**Listed records**
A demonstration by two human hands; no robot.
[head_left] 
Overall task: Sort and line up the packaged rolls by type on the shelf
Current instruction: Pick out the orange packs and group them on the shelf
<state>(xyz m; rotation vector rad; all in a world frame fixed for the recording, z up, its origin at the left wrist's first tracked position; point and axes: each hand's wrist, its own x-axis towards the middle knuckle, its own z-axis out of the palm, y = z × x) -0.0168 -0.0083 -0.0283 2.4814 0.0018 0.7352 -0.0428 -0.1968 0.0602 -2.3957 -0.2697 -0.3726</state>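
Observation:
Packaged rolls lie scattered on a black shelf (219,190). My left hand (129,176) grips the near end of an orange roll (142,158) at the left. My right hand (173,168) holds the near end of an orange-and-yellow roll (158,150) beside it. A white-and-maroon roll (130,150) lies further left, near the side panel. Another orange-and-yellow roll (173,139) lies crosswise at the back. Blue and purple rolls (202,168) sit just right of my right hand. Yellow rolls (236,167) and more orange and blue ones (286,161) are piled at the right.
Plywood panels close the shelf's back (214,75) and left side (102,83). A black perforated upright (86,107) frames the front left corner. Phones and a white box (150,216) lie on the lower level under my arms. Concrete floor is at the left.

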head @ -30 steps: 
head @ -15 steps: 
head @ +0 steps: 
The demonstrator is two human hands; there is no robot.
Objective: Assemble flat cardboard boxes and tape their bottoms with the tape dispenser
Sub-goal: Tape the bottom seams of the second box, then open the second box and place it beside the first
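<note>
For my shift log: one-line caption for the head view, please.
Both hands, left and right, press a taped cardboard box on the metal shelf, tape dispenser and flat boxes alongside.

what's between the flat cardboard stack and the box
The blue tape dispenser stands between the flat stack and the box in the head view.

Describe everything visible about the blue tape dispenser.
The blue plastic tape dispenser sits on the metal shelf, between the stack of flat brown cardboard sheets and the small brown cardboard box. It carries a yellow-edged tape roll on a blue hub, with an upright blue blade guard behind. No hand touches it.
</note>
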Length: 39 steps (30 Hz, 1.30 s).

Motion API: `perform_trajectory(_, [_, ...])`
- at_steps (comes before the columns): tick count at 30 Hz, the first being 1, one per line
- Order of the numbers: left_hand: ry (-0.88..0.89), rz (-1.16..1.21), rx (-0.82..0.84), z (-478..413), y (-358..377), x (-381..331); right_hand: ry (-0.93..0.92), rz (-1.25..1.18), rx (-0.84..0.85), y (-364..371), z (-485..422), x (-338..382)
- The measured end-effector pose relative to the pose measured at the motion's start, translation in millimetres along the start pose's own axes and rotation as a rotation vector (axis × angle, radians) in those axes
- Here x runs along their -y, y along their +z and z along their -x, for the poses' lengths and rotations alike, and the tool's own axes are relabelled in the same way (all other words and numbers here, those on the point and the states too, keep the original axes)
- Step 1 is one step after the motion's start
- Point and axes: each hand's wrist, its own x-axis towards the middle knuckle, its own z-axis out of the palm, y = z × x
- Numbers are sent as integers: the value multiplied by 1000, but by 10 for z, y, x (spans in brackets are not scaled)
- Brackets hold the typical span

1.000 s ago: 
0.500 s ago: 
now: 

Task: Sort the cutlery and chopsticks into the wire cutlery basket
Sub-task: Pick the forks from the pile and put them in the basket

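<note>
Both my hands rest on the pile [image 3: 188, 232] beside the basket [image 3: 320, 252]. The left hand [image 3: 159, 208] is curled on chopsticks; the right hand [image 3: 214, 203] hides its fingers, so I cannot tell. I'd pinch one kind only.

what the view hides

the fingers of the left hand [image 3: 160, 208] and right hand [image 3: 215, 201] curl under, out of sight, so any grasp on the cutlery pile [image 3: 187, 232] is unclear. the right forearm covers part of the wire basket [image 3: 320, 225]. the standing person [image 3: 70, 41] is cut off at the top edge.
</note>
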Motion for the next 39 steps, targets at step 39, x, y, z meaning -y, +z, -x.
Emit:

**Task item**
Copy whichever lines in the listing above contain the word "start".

**Task result**
- The measured end-effector pose relative to the pose measured at the motion's start, translation in millimetres along the start pose's own axes and rotation as a rotation vector (axis × angle, radians) in those axes
- Step 1 is one step after the motion's start

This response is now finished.